**TASK INSTRUCTIONS:** Nothing in the listing may be skipped; repeat it all exactly.

**GIVEN DATA:**

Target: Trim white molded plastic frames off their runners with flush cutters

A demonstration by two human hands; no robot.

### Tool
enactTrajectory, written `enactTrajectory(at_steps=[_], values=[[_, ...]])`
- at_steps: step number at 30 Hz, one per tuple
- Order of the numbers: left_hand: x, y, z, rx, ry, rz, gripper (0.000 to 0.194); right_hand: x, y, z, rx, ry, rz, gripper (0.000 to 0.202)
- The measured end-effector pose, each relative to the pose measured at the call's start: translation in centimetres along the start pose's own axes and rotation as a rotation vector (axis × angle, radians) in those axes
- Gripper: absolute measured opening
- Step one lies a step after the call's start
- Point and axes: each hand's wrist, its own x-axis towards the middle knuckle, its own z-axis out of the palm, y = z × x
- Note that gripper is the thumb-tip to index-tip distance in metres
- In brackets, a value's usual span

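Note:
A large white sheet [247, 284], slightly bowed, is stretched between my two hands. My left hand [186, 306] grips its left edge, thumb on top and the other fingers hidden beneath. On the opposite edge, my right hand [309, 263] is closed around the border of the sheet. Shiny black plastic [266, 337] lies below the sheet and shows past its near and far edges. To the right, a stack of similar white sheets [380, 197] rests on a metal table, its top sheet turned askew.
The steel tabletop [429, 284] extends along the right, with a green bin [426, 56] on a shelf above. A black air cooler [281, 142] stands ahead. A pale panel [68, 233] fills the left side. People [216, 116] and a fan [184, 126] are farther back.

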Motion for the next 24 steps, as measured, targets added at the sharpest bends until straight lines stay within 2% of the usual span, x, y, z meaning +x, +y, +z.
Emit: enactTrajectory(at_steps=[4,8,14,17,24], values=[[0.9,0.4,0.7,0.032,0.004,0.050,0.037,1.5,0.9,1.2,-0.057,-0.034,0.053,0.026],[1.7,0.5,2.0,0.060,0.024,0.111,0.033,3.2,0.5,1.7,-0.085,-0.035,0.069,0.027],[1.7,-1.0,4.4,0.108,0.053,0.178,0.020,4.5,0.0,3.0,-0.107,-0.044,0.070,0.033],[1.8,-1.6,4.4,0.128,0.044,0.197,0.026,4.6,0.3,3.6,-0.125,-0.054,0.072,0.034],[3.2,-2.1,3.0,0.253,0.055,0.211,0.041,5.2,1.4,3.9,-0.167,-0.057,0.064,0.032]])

**RESULT OF THE EXERCISE:**
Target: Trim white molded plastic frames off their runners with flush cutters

A demonstration by two human hands; no robot.

### Tool
enactTrajectory, written `enactTrajectory(at_steps=[_], values=[[_, ...]])`
- at_steps: step number at 30 Hz, one per tuple
- Order of the numbers: left_hand: x, y, z, rx, ry, rz, gripper (0.000 to 0.194); right_hand: x, y, z, rx, ry, rz, gripper (0.000 to 0.202)
- The measured end-effector pose, each relative to the pose measured at the call's start: translation in centimetres along the start pose's own axes and rotation as a rotation vector (axis × angle, radians) in those axes
- Gripper: absolute measured opening
- Step one lies a step after the call's start
- Point and axes: each hand's wrist, its own x-axis towards the middle knuckle, its own z-axis out of the palm, y = z × x
- Note that gripper is the thumb-tip to index-tip distance in metres
- In brackets, a value's usual span

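Note:
A large white sheet [247, 284], slightly bowed, is stretched between my two hands. My left hand [186, 306] grips its left edge, thumb on top and the other fingers hidden beneath. On the opposite edge, my right hand [309, 263] is closed around the border of the sheet. Shiny black plastic [266, 337] lies below the sheet and shows past its near and far edges. To the right, a stack of similar white sheets [380, 197] rests on a metal table, its top sheet turned askew.
The steel tabletop [429, 284] extends along the right, with a green bin [426, 56] on a shelf above. A black air cooler [281, 142] stands ahead. A pale panel [68, 233] fills the left side. People [216, 116] and a fan [184, 126] are farther back.
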
Motion for the next 24 steps, as measured, targets added at the sharpest bends until straight lines stay within 2% of the usual span, x, y, z meaning +x, +y, +z.
Emit: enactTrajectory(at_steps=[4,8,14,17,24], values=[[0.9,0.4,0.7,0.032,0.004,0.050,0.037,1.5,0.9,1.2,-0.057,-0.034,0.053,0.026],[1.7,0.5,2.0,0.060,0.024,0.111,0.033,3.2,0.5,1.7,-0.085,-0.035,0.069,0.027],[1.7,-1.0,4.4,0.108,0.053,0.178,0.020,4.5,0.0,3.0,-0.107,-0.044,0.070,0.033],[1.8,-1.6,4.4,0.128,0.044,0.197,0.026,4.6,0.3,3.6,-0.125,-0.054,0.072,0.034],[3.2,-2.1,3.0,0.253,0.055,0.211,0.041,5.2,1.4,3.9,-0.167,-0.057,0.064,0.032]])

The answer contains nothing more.